Excerpts from a dataset.
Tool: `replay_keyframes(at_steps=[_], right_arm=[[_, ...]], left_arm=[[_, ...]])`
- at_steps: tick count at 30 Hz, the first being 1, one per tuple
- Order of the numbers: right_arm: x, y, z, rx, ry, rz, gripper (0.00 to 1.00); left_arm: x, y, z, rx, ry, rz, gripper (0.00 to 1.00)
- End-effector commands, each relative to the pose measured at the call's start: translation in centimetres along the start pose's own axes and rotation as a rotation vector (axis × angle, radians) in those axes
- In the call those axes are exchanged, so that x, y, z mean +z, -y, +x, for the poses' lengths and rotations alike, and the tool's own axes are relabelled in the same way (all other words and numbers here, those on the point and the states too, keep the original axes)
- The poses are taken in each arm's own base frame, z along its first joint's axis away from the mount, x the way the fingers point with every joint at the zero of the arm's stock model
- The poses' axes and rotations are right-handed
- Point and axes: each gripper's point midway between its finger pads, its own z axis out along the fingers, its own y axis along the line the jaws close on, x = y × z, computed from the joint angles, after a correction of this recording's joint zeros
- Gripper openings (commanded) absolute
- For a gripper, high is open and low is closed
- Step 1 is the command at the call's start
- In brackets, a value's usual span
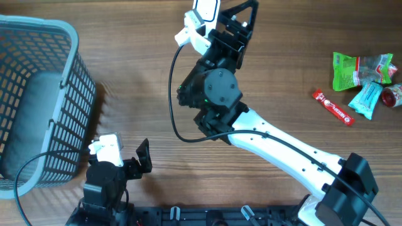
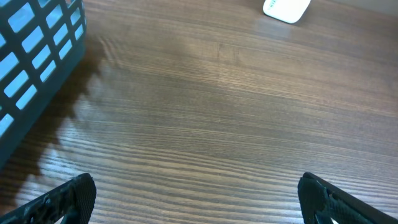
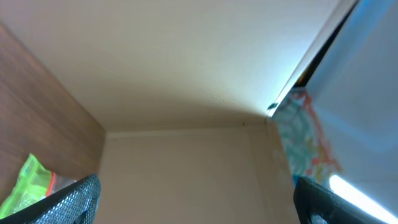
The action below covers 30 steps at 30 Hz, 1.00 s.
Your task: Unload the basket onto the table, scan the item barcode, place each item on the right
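Observation:
Several snack items lie at the table's far right: a green packet (image 1: pixel 347 70), a red stick pack (image 1: pixel 333 107) and a light blue packet (image 1: pixel 369 98). No barcode shows on any of them. A white rounded device (image 1: pixel 206 9) sits at the table's far edge, also seen as the white device (image 2: pixel 286 9) in the left wrist view. My right gripper (image 1: pixel 240 14) is raised beside it, open and empty, its view tilted up at a wall with the green packet (image 3: pixel 25 186) low left. My left gripper (image 1: pixel 122 158) rests near the front edge, open over bare wood (image 2: pixel 196 199).
A large blue-grey mesh basket (image 1: pixel 63 94) fills the left side, and its wall (image 2: pixel 31 56) stands close to my left gripper. The right arm's white link (image 1: pixel 282 154) crosses the middle of the wooden table (image 1: pixel 289 75) diagonally, with a black cable (image 1: pixel 173 94) looping left of it.

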Motion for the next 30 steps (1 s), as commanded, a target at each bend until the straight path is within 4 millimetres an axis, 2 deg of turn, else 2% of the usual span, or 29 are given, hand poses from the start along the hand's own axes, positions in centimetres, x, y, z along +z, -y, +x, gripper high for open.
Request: replay_keyframes(at_steps=[1,11,15,22,30], right_arm=[[0.0,0.5,0.3,-0.080,-0.003,-0.005,1.00],[-0.1,0.3,0.3,-0.122,-0.002,-0.007,1.00],[-0.1,1.4,1.3,-0.120,-0.002,-0.007,1.00],[-0.2,5.3,6.1,-0.194,0.000,-0.010,1.00],[-0.3,10.1,13.8,-0.116,-0.010,-0.007,1.00]], left_arm=[[0.0,0.0,0.1,-0.008,0.003,0.001,1.00],[0.0,0.0,0.1,-0.008,0.003,0.001,1.00],[0.0,0.0,0.1,-0.008,0.003,0.001,1.00],[0.0,0.0,0.1,-0.008,0.003,0.001,1.00],[0.0,0.0,0.1,-0.008,0.003,0.001,1.00]])
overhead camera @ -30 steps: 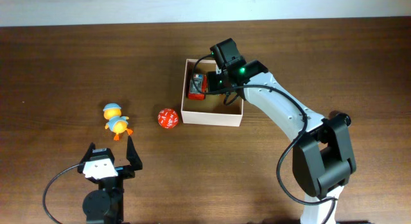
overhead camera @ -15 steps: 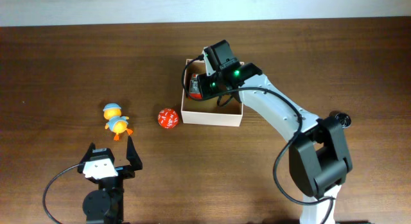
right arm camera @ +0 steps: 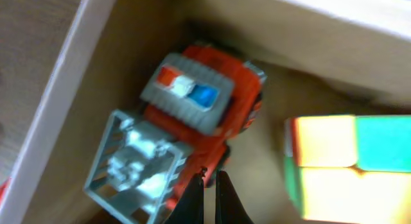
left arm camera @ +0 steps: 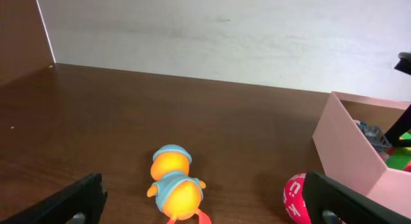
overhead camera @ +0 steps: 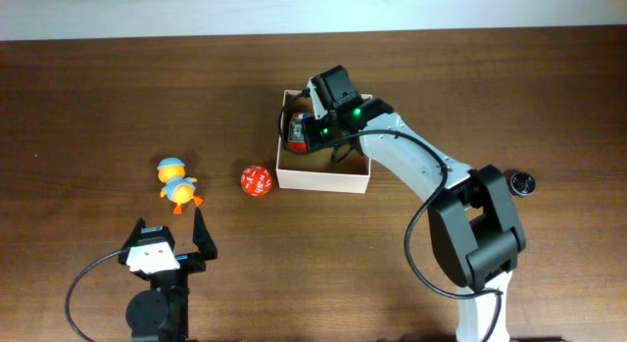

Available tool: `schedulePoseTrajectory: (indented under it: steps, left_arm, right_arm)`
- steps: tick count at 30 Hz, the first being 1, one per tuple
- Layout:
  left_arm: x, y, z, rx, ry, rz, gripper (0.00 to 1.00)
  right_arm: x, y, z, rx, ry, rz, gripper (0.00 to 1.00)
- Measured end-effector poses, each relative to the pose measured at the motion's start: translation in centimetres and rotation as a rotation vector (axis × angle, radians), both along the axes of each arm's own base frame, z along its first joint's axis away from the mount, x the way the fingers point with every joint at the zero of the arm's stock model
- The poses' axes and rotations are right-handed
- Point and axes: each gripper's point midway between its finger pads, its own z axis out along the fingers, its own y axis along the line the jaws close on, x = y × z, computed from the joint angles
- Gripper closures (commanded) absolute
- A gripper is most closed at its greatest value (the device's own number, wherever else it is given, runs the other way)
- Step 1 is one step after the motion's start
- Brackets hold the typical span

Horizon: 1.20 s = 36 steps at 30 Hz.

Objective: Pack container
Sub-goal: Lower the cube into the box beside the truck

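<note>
The container (overhead camera: 323, 180), a white-walled box with a tan inside, stands mid-table. It holds a red and grey toy truck (overhead camera: 298, 133) at its left side and a coloured cube (right arm camera: 347, 166). In the right wrist view the truck (right arm camera: 205, 102) lies just beyond my right gripper (right arm camera: 210, 179), whose fingers are pressed together at the truck's edge. Overhead, the right gripper (overhead camera: 312, 126) hangs over the box's left part. My left gripper (overhead camera: 168, 222) is open and empty at the front left. A yellow duck toy (overhead camera: 178, 185) and a red ball (overhead camera: 256, 180) lie on the table left of the box.
In the left wrist view the duck (left arm camera: 172, 182) lies between the open fingers, the ball (left arm camera: 297, 197) is at the right finger, and the container wall (left arm camera: 350, 147) is further right. A small black round object (overhead camera: 526, 182) lies at the right.
My right gripper has shifted left inside the container, towards the toy truck. The left arm, duck and ball have not moved.
</note>
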Motion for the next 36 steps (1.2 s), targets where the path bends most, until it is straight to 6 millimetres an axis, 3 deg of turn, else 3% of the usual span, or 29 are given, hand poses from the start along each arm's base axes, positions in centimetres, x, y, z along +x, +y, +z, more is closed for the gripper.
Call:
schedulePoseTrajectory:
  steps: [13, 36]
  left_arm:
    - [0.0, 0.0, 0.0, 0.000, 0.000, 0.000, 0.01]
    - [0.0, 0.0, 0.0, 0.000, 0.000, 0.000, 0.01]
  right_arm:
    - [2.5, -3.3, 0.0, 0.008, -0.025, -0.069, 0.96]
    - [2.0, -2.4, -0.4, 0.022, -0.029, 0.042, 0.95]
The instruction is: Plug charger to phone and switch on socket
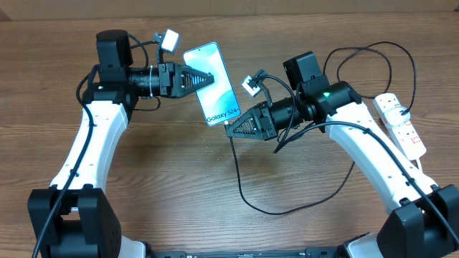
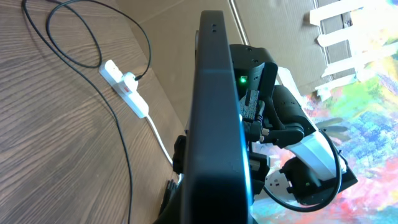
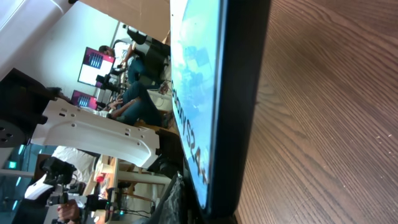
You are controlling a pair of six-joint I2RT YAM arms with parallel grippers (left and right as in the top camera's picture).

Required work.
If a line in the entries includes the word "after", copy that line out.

Answer area.
- Point and axes: each gripper's point midway between its finger pads, its own z axis out along the fingers, its own y axis along the line the jaws close on, x = y × z, computed from the joint angles, after a correction of this recording's joint zeros
- Step 1 is one step after the motion's start

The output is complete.